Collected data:

[Start of Attachment]

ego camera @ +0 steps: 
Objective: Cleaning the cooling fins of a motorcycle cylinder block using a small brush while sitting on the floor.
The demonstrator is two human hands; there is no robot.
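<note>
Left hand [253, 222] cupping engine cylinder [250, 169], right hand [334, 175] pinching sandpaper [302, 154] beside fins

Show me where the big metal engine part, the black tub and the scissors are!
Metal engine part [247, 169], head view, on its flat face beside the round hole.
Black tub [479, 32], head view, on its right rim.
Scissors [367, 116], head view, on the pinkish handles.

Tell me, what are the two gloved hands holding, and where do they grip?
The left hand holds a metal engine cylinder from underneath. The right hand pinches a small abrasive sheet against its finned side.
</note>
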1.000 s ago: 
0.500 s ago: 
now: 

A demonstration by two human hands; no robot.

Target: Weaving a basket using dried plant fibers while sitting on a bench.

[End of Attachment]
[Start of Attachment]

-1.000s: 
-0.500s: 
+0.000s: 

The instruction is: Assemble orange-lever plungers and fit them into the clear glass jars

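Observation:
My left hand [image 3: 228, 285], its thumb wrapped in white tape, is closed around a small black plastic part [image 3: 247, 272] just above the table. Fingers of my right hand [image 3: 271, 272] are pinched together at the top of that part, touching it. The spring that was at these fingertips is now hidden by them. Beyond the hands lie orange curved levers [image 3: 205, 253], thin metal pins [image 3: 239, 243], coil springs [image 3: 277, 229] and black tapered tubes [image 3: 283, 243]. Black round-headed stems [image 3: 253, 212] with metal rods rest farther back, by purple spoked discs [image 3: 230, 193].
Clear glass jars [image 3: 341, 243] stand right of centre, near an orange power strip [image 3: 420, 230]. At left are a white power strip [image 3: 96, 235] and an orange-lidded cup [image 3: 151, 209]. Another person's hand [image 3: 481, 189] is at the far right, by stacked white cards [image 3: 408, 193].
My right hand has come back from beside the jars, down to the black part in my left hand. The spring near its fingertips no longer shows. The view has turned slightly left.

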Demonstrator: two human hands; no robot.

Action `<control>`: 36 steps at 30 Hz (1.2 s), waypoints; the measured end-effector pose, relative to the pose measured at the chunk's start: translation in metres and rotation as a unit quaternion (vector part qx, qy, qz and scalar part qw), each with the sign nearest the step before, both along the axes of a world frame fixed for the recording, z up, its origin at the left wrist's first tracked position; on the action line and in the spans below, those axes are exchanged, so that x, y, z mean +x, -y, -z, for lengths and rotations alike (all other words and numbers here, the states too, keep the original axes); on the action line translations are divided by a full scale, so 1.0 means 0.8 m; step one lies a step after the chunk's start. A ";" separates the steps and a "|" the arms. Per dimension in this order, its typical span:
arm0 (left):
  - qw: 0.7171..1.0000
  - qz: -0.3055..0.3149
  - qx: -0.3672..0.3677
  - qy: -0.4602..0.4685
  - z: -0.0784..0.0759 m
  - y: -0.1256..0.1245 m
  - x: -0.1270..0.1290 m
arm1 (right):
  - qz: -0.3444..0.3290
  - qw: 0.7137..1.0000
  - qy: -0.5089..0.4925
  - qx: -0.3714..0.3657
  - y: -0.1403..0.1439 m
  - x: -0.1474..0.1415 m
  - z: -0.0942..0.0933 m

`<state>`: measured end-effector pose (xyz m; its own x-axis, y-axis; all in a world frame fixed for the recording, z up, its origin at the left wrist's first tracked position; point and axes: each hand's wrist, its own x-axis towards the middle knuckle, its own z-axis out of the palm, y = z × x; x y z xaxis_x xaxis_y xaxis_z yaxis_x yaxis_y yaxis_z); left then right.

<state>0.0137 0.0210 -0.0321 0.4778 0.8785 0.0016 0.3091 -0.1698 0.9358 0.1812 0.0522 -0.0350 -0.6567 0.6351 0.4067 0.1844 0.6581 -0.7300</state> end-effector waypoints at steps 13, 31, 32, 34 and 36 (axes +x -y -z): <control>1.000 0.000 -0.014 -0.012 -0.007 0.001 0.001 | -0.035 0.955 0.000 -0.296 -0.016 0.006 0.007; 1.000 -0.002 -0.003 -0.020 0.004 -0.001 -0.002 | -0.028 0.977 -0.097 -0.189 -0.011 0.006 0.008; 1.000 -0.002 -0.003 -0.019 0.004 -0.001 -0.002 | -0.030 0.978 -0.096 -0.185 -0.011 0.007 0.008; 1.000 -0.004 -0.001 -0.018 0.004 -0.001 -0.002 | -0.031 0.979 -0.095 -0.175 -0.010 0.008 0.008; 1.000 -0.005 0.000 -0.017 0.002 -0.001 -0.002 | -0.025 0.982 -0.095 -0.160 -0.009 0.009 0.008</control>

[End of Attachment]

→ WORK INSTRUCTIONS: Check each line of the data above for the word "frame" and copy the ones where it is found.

→ EXERCISE RESULT:
Action `<control>`: 36 steps at 30 Hz (1.2 s), waypoints; the measured end-effector pose, relative to the pose measured at the chunk's start: translation in metres and rotation as a unit quaternion (vector part qx, qy, qz and scalar part qw), each with the sign nearest the step before, both along the axes of a world frame fixed for the recording, z up, its origin at the left wrist's first tracked position; on the action line and in the spans below, those axes are exchanged, so that x, y, z mean +x, -y, -z, for lengths and rotations alike (all other words and numbers here, the states too, keep the original axes); on the action line translations are divided by a full scale, so 1.0 means 0.8 m; step one lies a step after the chunk's start. A ";" separates the steps and a "|" the arms. Per dimension in this order, its typical span:
`<state>`: measured end-effector pose (xyz m; its own x-axis, y-axis; all in a world frame fixed for the recording, z up, its origin at the left wrist's first tracked position; point and axes: each hand's wrist, its own x-axis towards the middle knuckle, its own z-axis out of the palm, y = z × x; x y z xaxis_x xaxis_y xaxis_z yaxis_x yaxis_y yaxis_z); left then right.

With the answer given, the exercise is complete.